When I moved to Newfoundland, it was harder to find a good variety of fresh organic produce on the island. Food here is also more expensive. Juicing didn’t make sense anymore and buying organic chicken meant having to cook a whole chicken, something I have yet to do in this lifetime. Still, I eat well. During my first two years, I continued to feed myself with mostly whole foods cooked in my steamer – variations of my rice/veggie/fish casseroles and big pots of soup that I would freeze. It was simple, yet nourishing. I still loved my chips, though.
Another Year Overseas:
Studying in Vienna meant being reunited with European style pizza, which I indulged in at least once a week. I discovered that I could handle wheat, tomatoes and dairy if I didn’t overdo it. There was also a wonderful Vietnamese restaurant on my way home from school where she used plenty of fresh ingredients to make such delicious meals at a reasonable price. I went there a lot! There were also plenty of organic grocers around, so I continued to cook healthy meals and brought the leftovers to school.
After my visit to Ottawa at Christmas, however, my eczema became the worst it had been my whole life. I sought help in Bali (3 kinds of doctors) and it eventually disappeared by the time I returned to Canada in July. I learned a lot about the excess of fire in my body (from the Chinese, traditional Balinese and Ayurvedic perspectives).
Back in Canada Again:
Moving in with my housemate Orinda has been a blessing on many fronts. One of them is that she’s a very good cook who often cooks. I’ve taken full advantage of that, of course, learning to be even more flexible when something with a bit of pork in it appeals to me, for instance. There’s simply a lot more variety in my diet now, but I am eating more wheat and sugar than I would like. I’m slowly learning to say yes to certain foods at times and to resist it at other times when my body says no. It takes a bit more discipline than when living on my own.
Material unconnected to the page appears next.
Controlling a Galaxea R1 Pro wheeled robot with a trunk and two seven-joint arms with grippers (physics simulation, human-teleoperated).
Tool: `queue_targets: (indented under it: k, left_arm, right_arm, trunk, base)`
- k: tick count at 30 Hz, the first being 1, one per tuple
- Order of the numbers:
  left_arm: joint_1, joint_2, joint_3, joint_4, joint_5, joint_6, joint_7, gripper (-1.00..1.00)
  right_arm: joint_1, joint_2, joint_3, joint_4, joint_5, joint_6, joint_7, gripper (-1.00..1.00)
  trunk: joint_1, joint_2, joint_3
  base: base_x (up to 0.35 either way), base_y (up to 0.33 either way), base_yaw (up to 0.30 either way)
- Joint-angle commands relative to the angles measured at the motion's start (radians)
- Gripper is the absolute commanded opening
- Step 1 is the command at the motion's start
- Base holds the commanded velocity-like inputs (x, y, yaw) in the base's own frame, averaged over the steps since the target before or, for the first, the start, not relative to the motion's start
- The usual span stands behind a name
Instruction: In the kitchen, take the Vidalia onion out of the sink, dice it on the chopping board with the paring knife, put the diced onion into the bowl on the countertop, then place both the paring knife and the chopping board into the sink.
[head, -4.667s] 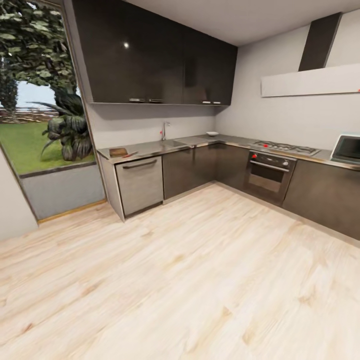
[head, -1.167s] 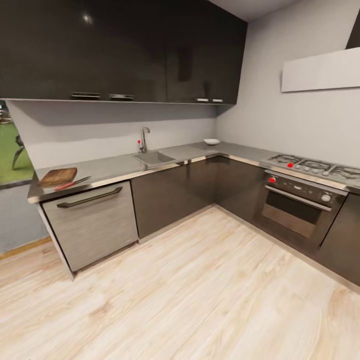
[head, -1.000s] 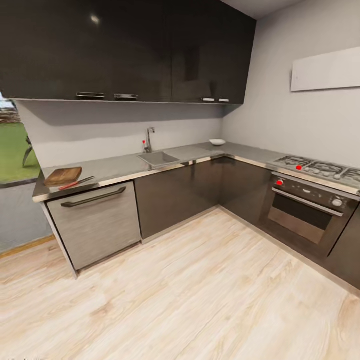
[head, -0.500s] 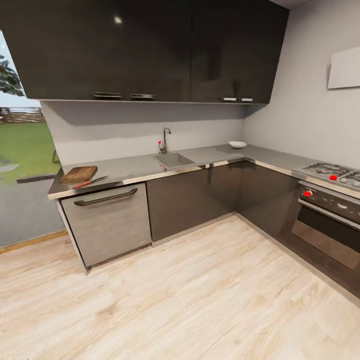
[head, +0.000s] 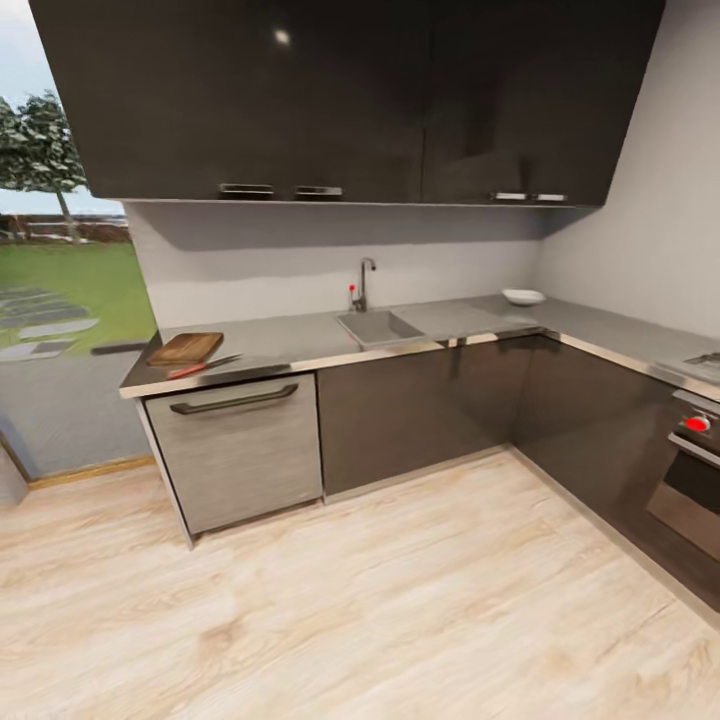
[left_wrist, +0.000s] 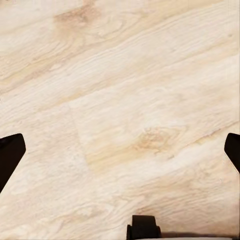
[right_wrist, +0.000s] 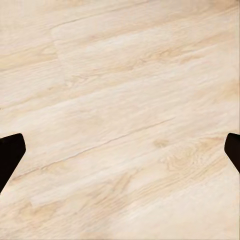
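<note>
In the left wrist view the left gripper (left_wrist: 120, 150) hangs over bare floor (left_wrist: 120, 100), its two dark fingertips (left_wrist: 9, 155) at opposite edges of the picture, spread wide with nothing between them. The right gripper (right_wrist: 120, 150) is the same over light wood planks, fingertips (right_wrist: 9, 152) far apart and empty.

From the head view, the kitchen's countertop (head: 300, 340) runs along the far wall and turns a corner to the right. The chopping board (head: 186, 348) lies flat near the counter's left end, and the paring knife (head: 203, 367) lies just beside it toward the front edge, red handle pointing left. The sink (head: 379, 327) is set in the middle of the counter with its tap (head: 364, 280) behind; what lies in the basin is too small to tell. The bowl (head: 524, 296) sits near the corner, well apart from the board.
</note>
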Motion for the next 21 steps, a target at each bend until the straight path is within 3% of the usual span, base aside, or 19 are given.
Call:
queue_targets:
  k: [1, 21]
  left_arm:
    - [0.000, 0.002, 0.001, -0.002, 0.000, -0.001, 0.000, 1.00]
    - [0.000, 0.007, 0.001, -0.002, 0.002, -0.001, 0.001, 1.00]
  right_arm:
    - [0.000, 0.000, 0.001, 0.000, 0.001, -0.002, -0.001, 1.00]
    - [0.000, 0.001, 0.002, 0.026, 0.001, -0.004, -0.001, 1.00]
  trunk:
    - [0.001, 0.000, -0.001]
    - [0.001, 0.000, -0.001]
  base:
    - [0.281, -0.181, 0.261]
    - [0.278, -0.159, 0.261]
I was also glad to get back to my morning Vega smoothies. These have been my breakfast for more than a decade, except when overseas – it’s so nice to have an easily digestible breakfast that sustains me until lunch. I know I’m starting the day right with this highly nutritious vegan blend of nutrients. I add a cup of organic berries and often add other fruit in it or on the side. Their newest formula includes:
- 20 grams premium plant-based protein
- 6 servings of greens
- 50% daily intake of food-based vitamins and minerals
- 25% DV fiber
- 1.5 grams of Omega-3s
- Antioxidants
- Probiotics (1 billion CFU)
- Only 160 calories.
Soon after my return from Ottawa at Christmas, however, my eczema came back again. The timing has been the same for the past several years. Is it the dryness of winter? Is it the fact I eat 100 times more sugar at Christmas than at any other time of year (a substance known to tax the liver)? This likely has something to do with it. I know I’m not allergic to my family! So I’m listening and continuing to learn about myself and my body as I take steps to cleanse my liver through Chinese medicine.
My journey continues –
Wow, once again, I never expected to spend the day writing, but I’m sure that the process has helped me in some way. As I’ve mentioned before, this blog is like a journal sometimes.
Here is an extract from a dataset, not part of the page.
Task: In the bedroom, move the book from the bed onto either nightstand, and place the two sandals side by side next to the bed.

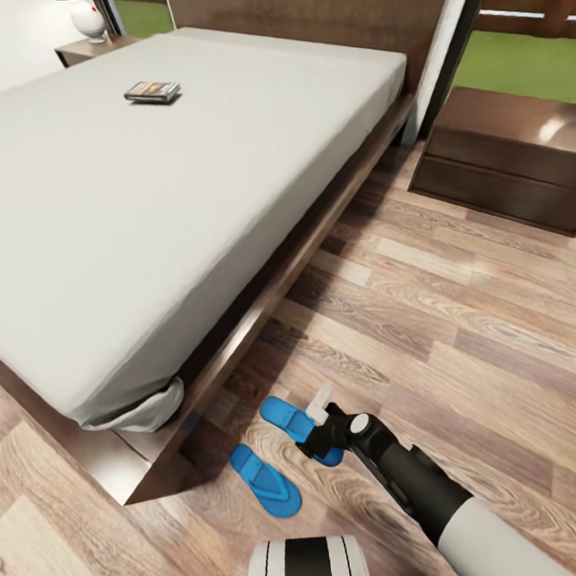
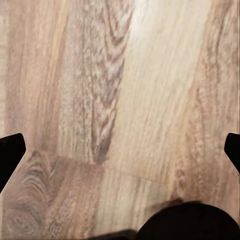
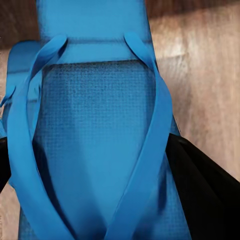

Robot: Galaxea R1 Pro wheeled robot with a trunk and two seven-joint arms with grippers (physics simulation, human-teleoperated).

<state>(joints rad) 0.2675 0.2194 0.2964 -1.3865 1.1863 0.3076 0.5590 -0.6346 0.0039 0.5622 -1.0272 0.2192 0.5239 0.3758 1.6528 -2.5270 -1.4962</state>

If something here can be of use to you, great. If nothing else, you got a much deeper insight into my human-ness. If we are spirits in human bodies, I’m still learning to understand my user’s manual.
What is your user manual saying?
What has your life journey with food taught you about yourself and your needs?
Are there messages you’re receiving about what, how, and why you eat
that can help lead to healthier choices?
Best wishes in this chapter of your Life by Design!